Caroline's entry (2022-03-22)

  • What was done well: Your visualizations are always so well done. They are all well laid out and informative. The timeline you included in your project_plan.md was also a cool feature. Hopefully you've been able to stay on track with what you initially intended to do!

  • Possible improvements: Since some of your notebooks are long but are already broken up nicely with appropriate headers, it may be beneficial to add a table of contents at the beginning of them so that each of the sections are more easily accessible.

  • One thing I learned: I overall just learned more about pylangacq.
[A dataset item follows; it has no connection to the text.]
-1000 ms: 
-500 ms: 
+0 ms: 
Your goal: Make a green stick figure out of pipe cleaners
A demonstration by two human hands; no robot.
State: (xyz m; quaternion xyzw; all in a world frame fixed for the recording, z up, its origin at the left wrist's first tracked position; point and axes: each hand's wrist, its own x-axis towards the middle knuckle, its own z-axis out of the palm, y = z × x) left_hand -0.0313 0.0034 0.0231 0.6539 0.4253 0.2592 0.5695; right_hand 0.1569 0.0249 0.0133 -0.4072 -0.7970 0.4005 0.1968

I, too, am using CHILDES CHAT data for my secondary dataset and have begun working through the dataset with the basic features of pylangacq, but I haven't utilized everything I want to yet, so it was nice to see someone who has used it!

Ben's feedback

I thought your project plan and readme were very well organized. I liked how you had a file going over pylangacq and its functions, and thought your plots were well made. I definitely learned a few things about plotting I didn't know before. One improvement, like Caroline said, could be adding links to each section at the top of the notebook - especially since the sections are so well thought out.

Alejandro's Feedback

This is an extremely interesting project and it never occurred to me how in-depth and important childhood linguistical study can be. Something I liked was just how detailed you are with explaining the layout and purposes of your repository in the README.md (something I wish more people took the time to do). Something I wish was improved however, would be explaining all the various metrics used in your analysis, as I was very confused reading them and didn't really know what they meant or why they were important. Something I learned is, once again, how to better use pyplot() and graphing in Python, which is something I feel like I struggle with a lot. Your graphs are extremely nice and I wish I understood matplotlib better.

Tianyi's Feedback

  • What was done well: Apart from the really nice graphs that everyone else has already talked about, I like the extensive commentary that you included with your code, especially your explanation of pylangacq. Your use of a file tree in the README to show off the contents of the repo was also very creative (and something that I may consider using myself).

  • Possible improvements: Your Jupyter notebooks are getting rather long, so I think some more liberal use of Markdown headers and tables of contents would really help break things up and make it easier to follow.

  • One thing I learned: Plots. You clearly know how to plot data in Python far better than I can and in ways that I didn't even know about.

Rohan's Feedback:

  • What was done well: Your project is so well-organized! I liked your extensive use of directories, and it was very clear where to go for anything your visitor might want to see.

  • Possible Improvements: The only thing that I would have liked to see was a little more explanation on why you made some of the choices you did (for example, having two licenses), but I'm really nitpicking here.

  • One thing I learned: I learned a lot about both Python and GitHub from your project! You clearly have a lot of skill with them, and as a relative beginner, it was interesting seeing what you did.